## [Action item]
In the records below, the line with "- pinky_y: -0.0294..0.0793" opens the range and the line with "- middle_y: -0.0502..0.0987" closes it; print that range exactly and nothing else.

## [Dataset]
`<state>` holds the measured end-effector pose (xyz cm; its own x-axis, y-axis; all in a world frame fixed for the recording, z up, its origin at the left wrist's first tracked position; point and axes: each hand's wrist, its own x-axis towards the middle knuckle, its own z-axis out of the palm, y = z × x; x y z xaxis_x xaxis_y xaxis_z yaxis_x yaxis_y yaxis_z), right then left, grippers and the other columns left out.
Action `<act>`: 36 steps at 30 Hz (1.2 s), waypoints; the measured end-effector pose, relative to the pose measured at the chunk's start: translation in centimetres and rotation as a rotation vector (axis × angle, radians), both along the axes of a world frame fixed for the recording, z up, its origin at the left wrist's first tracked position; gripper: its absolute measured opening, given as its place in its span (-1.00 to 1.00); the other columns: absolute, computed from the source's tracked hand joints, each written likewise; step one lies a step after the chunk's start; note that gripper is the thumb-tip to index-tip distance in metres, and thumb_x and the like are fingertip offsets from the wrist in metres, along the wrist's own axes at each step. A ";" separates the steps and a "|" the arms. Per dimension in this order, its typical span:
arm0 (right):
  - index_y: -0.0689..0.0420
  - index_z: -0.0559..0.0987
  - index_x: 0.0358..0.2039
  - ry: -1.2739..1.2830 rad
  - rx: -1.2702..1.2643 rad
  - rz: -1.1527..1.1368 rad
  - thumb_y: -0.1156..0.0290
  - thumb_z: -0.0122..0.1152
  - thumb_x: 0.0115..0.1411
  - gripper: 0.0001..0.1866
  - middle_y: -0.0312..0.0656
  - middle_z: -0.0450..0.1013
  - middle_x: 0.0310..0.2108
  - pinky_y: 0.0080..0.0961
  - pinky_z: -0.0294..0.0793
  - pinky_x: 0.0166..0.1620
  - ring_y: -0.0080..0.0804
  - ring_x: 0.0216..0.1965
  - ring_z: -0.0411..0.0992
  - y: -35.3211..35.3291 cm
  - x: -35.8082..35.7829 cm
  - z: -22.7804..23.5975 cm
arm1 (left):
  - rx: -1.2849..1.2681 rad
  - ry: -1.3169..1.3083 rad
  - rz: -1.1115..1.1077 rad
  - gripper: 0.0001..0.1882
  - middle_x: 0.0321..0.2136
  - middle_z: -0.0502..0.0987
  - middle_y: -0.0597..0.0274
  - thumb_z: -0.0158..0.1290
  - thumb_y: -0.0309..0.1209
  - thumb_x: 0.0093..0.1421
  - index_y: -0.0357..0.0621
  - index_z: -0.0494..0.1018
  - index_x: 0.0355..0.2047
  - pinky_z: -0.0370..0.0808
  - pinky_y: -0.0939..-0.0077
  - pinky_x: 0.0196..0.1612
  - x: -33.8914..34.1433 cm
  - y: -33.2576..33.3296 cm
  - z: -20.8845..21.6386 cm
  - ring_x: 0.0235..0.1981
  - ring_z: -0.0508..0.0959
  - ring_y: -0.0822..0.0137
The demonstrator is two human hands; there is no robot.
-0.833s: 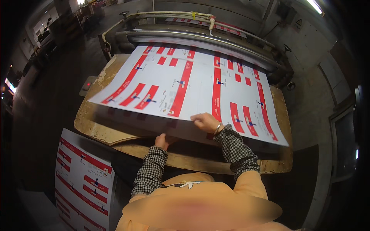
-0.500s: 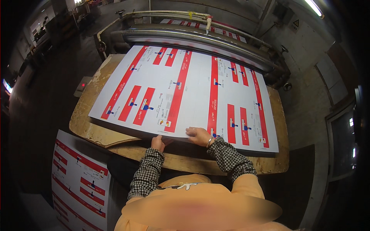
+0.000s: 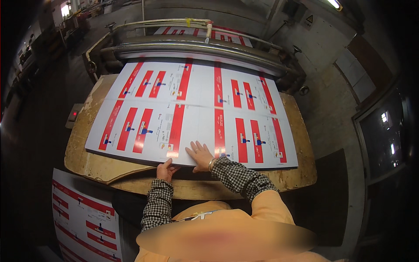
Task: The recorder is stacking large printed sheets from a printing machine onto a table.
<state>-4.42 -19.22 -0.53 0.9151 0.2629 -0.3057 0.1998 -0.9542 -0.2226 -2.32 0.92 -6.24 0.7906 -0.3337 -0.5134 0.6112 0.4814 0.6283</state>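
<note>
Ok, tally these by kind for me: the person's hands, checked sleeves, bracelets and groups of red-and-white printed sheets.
Left hand, right hand: 2
Left sleeve, right sleeve: 2
Bracelet: 1
Table sheets, lower-left sheets, far sheets beyond the roller: 3 groups
Total: 8

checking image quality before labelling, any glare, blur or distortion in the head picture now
Head view: fisheye distortion bends the metal roller, and corners fall dark; the ceiling lamp glares at upper right; a smooth blur covers part of the orange top; the printed sheet looks fairly sharp.
</note>
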 end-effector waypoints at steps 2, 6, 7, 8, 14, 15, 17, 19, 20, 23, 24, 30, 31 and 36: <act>0.11 0.19 0.10 -0.021 0.090 -0.002 0.16 0.27 -0.17 -0.20 0.06 -0.09 0.18 -0.14 -0.09 0.19 0.01 0.22 -0.17 -1.1 -0.5 1.0 | -0.020 -0.102 -0.094 -0.69 -0.26 0.46 0.03 -0.10 -0.39 0.12 -0.29 0.30 -0.14 0.44 0.13 -0.14 0.0 -0.2 0.1 -0.23 0.49 0.12; 0.18 0.53 -0.37 0.094 0.256 -0.002 0.38 0.04 -0.14 -0.72 0.07 0.43 -0.31 -0.34 0.37 -0.16 -0.02 -0.28 0.39 -2.9 1.5 1.9 | -0.158 -0.096 -0.173 -0.69 -0.24 0.46 0.05 -0.10 -0.41 0.10 -0.27 0.31 -0.14 0.41 0.11 -0.10 -0.2 -0.1 0.5 -0.20 0.47 0.11; 0.18 0.53 -0.37 0.092 0.256 -0.001 0.38 0.04 -0.14 -0.72 0.07 0.43 -0.31 -0.34 0.37 -0.16 -0.02 -0.28 0.39 -3.3 1.8 2.6 | -0.155 -0.049 -0.135 -0.69 -0.23 0.45 0.06 -0.11 -0.40 0.11 -0.26 0.31 -0.13 0.39 0.11 -0.09 -0.3 -0.1 0.6 -0.18 0.46 0.12; 0.16 0.53 -0.40 -0.024 0.419 -0.040 0.37 0.03 -0.13 -0.75 0.03 0.44 -0.41 -0.32 0.39 -0.25 -0.05 -0.36 0.41 -4.1 2.0 3.4 | -0.157 -0.002 -0.105 -0.69 -0.22 0.44 0.06 -0.12 -0.39 0.12 -0.25 0.31 -0.13 0.38 0.10 -0.07 -0.3 -0.4 0.8 -0.15 0.44 0.12; 0.22 0.49 -0.32 -0.176 0.549 -0.025 0.43 -0.01 -0.07 -0.73 -0.02 0.43 -0.24 -0.40 0.38 -0.14 -0.14 -0.24 0.42 -3.6 0.5 7.3 | 0.012 0.075 0.040 -0.65 -0.19 0.43 0.06 -0.23 -0.32 0.19 -0.22 0.28 -0.06 0.43 0.15 -0.11 0.0 -1.4 0.3 -0.19 0.46 0.11; 0.23 0.48 -0.30 -0.163 0.579 -0.001 0.43 -0.01 -0.07 -0.72 -0.01 0.41 -0.21 -0.37 0.37 -0.12 -0.11 -0.20 0.40 -3.6 0.1 6.1 | 0.017 0.068 0.012 -0.63 -0.15 0.41 0.07 -0.28 -0.32 0.21 -0.22 0.25 -0.02 0.45 0.15 -0.13 0.3 -1.5 0.4 -0.18 0.46 0.11; 0.22 0.48 -0.28 -0.163 0.591 -0.015 0.42 0.00 -0.07 -0.70 0.01 0.39 -0.17 -0.40 0.36 -0.09 -0.10 -0.16 0.38 -3.4 -0.7 4.1 | 0.014 0.072 0.017 -0.63 -0.15 0.40 0.02 -0.31 -0.33 0.21 -0.25 0.26 -0.04 0.45 0.11 -0.13 0.1 -1.2 0.3 -0.18 0.46 0.08; 0.21 0.49 -0.27 -0.082 0.574 -0.020 0.42 0.01 -0.07 -0.69 0.02 0.38 -0.15 -0.42 0.35 -0.07 -0.10 -0.13 0.37 -3.8 -0.8 1.8 | 0.014 0.030 0.055 -0.64 -0.17 0.40 -0.07 -0.32 -0.37 0.20 -0.31 0.26 -0.07 0.45 0.07 -0.13 0.1 -1.0 -0.6 -0.18 0.46 0.04; 0.20 0.49 -0.26 0.003 0.559 -0.033 0.41 0.02 -0.07 -0.69 0.03 0.37 -0.12 -0.44 0.34 -0.05 -0.11 -0.11 0.36 -3.6 -0.8 1.6 | -0.048 -0.022 0.057 -0.64 -0.20 0.41 -0.13 -0.30 -0.41 0.17 -0.39 0.25 -0.09 0.44 0.03 -0.13 0.1 -1.0 -0.5 -0.20 0.47 0.01; 0.18 0.50 -0.24 0.008 0.481 -0.033 0.40 0.05 -0.08 -0.67 0.02 0.36 -0.11 -0.47 0.33 -0.02 -0.11 -0.09 0.35 -3.3 -1.6 1.7 | 0.026 0.028 0.053 -0.64 -0.22 0.42 -0.08 -0.20 -0.38 0.15 -0.40 0.25 -0.11 0.48 0.13 -0.17 -0.3 -1.0 0.4 -0.24 0.49 0.06; 0.20 0.49 -0.23 0.104 0.462 -0.031 0.38 0.07 -0.08 -0.66 0.01 0.39 -0.14 -0.45 0.32 -0.02 -0.12 -0.08 0.34 -3.3 -1.0 2.4 | 0.025 0.031 0.054 -0.64 -0.22 0.42 -0.08 -0.20 -0.38 0.15 -0.40 0.25 -0.11 0.48 0.13 -0.17 -0.2 -0.9 0.3 -0.24 0.49 0.06; 0.22 0.48 -0.23 -0.104 0.358 -0.411 0.28 0.15 -0.08 -0.61 0.00 0.32 -0.06 -0.44 0.19 0.09 -0.13 0.04 0.22 -4.4 4.7 -0.3 | 0.055 -0.019 -0.024 -0.61 -0.25 0.46 0.04 -0.10 -0.23 0.15 -0.28 0.27 -0.12 0.45 0.25 -0.16 0.2 -1.3 0.9 -0.25 0.51 0.19; 0.20 0.48 -0.27 -0.184 0.320 -0.346 0.25 0.17 -0.11 -0.61 -0.01 0.33 -0.11 -0.39 0.24 0.02 -0.10 -0.01 0.22 -4.4 4.8 -1.2 | 0.048 -0.013 -0.029 -0.61 -0.25 0.46 0.04 -0.10 -0.23 0.15 -0.28 0.27 -0.12 0.45 0.25 -0.16 -0.1 -1.3 0.5 -0.25 0.51 0.19; 0.11 0.23 0.06 -0.045 0.086 -0.048 0.14 0.30 -0.22 -0.20 0.10 0.00 0.14 -0.13 -0.02 0.17 0.08 0.19 -0.12 -0.1 0.3 0.0 | 0.026 -0.005 -0.019 -0.64 -0.29 0.47 0.05 -0.02 -0.33 0.09 -0.32 0.30 -0.17 0.48 0.25 -0.20 0.2 -0.3 -0.7 -0.30 0.52 0.19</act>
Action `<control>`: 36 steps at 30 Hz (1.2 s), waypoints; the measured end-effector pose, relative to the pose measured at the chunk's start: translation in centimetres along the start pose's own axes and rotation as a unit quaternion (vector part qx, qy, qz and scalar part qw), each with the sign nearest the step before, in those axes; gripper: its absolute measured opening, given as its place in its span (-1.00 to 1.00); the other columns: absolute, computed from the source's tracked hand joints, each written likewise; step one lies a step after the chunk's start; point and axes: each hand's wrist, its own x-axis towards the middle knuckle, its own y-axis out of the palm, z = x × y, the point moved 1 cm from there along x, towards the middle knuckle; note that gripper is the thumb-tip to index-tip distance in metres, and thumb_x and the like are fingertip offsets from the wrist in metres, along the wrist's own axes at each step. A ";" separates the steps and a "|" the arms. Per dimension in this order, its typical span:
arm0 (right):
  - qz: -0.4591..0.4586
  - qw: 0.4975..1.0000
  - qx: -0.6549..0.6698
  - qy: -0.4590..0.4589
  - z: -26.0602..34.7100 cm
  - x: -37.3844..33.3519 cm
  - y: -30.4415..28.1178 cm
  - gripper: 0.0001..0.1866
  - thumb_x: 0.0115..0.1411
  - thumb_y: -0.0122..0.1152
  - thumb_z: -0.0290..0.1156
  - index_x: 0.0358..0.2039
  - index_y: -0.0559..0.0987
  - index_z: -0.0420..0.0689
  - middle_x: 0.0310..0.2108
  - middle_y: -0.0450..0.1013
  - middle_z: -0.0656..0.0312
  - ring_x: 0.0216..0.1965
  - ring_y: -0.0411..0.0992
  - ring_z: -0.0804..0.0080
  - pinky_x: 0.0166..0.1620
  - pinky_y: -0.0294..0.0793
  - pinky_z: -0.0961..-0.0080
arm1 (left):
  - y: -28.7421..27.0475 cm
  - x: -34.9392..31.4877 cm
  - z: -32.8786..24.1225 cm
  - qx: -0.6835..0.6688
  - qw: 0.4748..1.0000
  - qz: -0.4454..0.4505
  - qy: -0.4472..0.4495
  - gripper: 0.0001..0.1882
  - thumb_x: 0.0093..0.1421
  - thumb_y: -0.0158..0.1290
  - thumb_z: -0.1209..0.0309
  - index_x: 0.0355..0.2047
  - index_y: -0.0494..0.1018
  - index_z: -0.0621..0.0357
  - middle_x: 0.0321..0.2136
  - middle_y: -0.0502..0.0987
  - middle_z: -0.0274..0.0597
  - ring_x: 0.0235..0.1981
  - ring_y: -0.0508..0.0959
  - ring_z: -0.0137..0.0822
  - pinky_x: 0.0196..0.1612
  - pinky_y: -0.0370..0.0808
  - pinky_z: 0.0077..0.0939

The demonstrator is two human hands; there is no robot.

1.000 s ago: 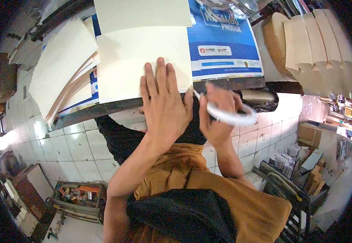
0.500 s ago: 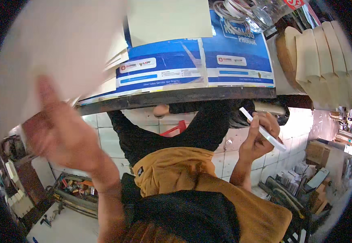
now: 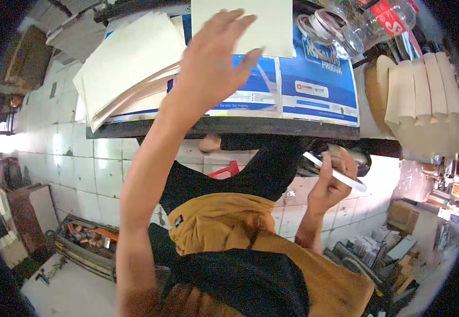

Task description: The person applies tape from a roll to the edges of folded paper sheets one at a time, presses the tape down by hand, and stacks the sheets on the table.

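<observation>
My left hand [image 3: 211,66] reaches over the table with its fingers spread and nothing in them. Below its fingertips lies a single cream sheet [image 3: 264,31] at the table's far middle; I cannot tell whether they touch it. To the left of this hand, a fanned stack of cream sheets [image 3: 134,58] overhangs the near edge. My right hand [image 3: 335,177], in front of the table on the right, is closed around a slim white bar [image 3: 348,182]. Its fingers hide part of the bar, and its exact kind does not show.
Blue printed sheets [image 3: 319,84] cover the dark-edged table [image 3: 229,128]. At the back right are white tape rolls [image 3: 322,26] and a clear plastic bottle [image 3: 377,24]. Thick cream paper bundles [image 3: 422,90] stand farther right. A tool tray [image 3: 89,238] sits low on the left.
My left hand has let go of a large cream sheet at the left and moved right over the table. Cream sheets now lie stacked there. My right hand has shifted slightly, still holding the white bar.
</observation>
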 end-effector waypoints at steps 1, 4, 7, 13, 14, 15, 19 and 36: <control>0.011 0.999 -0.035 -0.040 0.0 0.1 0.5 -0.92 0.17 0.30 -0.59 -0.31 0.59 -0.25 -0.29 0.56 0.08 -0.18 0.50 0.25 0.09 0.43 0.25 | 2.1 0.0 1.4 0.001 1.000 -0.008 -0.008 -0.40 0.32 0.14 0.10 0.29 0.38 0.07 0.30 0.39 0.03 0.38 0.30 0.01 0.41 0.23 -0.13; 0.033 0.993 -0.056 -0.098 0.6 0.1 1.4 -0.98 0.16 0.29 -0.59 -0.39 0.61 -0.24 -0.30 0.56 0.09 -0.21 0.49 0.25 0.08 0.42 0.23 | 7.1 -2.3 3.8 0.168 0.978 0.122 0.011 -0.24 0.37 -0.07 -0.13 0.37 0.26 0.18 0.40 0.24 0.04 0.44 0.15 0.15 0.45 0.15 -0.05; 0.048 0.992 -0.037 -0.113 0.8 0.4 1.7 -0.97 0.16 0.30 -0.57 -0.41 0.63 -0.25 -0.31 0.56 0.11 -0.19 0.51 0.24 0.09 0.41 0.22 | 5.1 -7.2 -0.8 0.113 0.975 0.191 -0.031 -0.22 0.38 -0.08 -0.13 0.38 0.23 0.22 0.43 0.17 0.03 0.42 0.17 0.17 0.43 0.16 0.04; 0.159 0.965 -0.070 -0.195 -0.8 1.4 8.6 -0.77 0.18 0.37 -0.52 -0.14 0.58 -0.20 -0.26 0.60 0.17 -0.11 0.56 0.25 0.06 0.40 0.26 | 0.5 -12.4 -5.0 -0.071 0.985 0.096 -0.122 -0.29 0.24 0.22 0.24 0.33 0.27 0.22 0.32 0.30 0.10 0.38 0.24 0.18 0.38 0.22 0.03; 0.180 0.955 -0.074 -0.224 -0.8 1.5 10.1 -0.79 0.17 0.37 -0.52 -0.19 0.57 -0.17 -0.25 0.60 0.17 -0.10 0.56 0.23 0.05 0.39 0.27 | -0.3 -13.3 -4.9 -0.076 0.986 0.061 -0.138 -0.30 0.22 0.24 0.32 0.32 0.27 0.23 0.30 0.33 0.11 0.36 0.25 0.18 0.38 0.23 0.02; 0.200 0.939 -0.073 -0.271 -1.3 1.3 11.4 -0.82 0.16 0.37 -0.52 -0.23 0.56 -0.14 -0.26 0.60 0.15 -0.11 0.57 0.21 0.04 0.37 0.27 | -1.1 -14.3 -4.7 -0.081 0.985 0.027 -0.152 -0.29 0.19 0.25 0.41 0.32 0.27 0.24 0.27 0.35 0.12 0.35 0.27 0.18 0.37 0.24 0.01; 0.284 0.932 -0.046 -0.222 0.1 -0.5 14.9 -0.79 0.14 0.38 -0.47 -0.22 0.56 -0.06 -0.10 0.61 0.21 -0.18 0.57 0.29 0.02 0.30 0.27 | -2.6 -18.3 -3.6 -0.048 0.979 -0.034 -0.196 -0.31 0.22 0.19 0.45 0.33 0.23 0.28 0.27 0.37 0.06 0.35 0.28 0.15 0.39 0.18 -0.01; 0.358 0.895 -0.152 -0.218 1.1 -1.4 16.1 -0.48 0.18 0.28 -0.43 0.19 0.48 0.01 -0.39 0.55 0.32 -0.15 0.51 0.27 0.08 0.24 0.14 | -2.0 -19.5 -3.5 -0.054 0.981 -0.046 -0.180 -0.19 0.11 0.20 0.53 0.35 0.13 0.36 0.27 0.39 0.05 0.39 0.22 0.24 0.40 0.04 0.24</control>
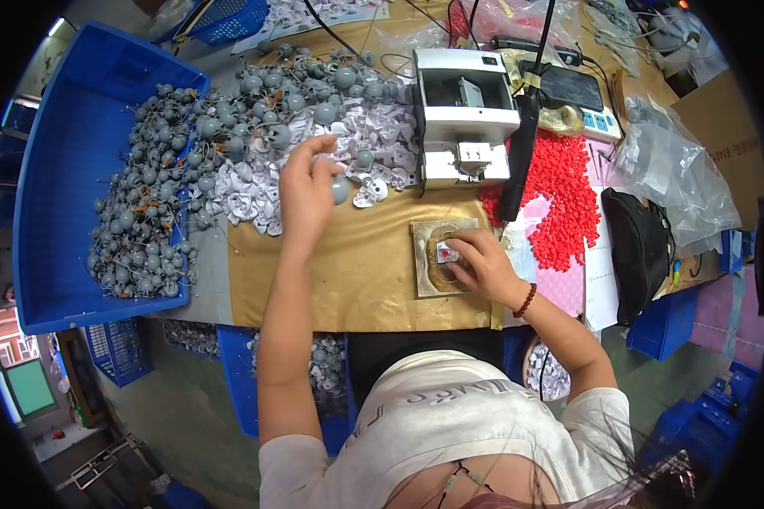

## [Completed exercise]
  - pinky_y: -0.0294..0.0793
  - pinky_z: -0.0961..-0.0080
arm1 (left):
  - y: -28.7421..27.0475 cm
  - x: -34.9392..31.4877 cm
  - z: -32.8786..24.1225 cm
  - qx: -0.6835..0.6688
  - qw: 0.4748..1.0000
  - qz: -0.4454..0.4505
  - qy: -0.4472..0.4495
  - gripper: 0.0001..0.1882
  - thumb_x: 0.0093..0.1421
  - thumb_y: -0.0158..0.1290
  - thumb_z: -0.1209..0.0309
  - index_x: 0.0355..0.2047
  - index_y: -0.0494..0.1018
  - index_z: -0.0621..0.0357
  - middle_x: 0.0321..0.2136
  - middle_y: -0.0502..0.0987

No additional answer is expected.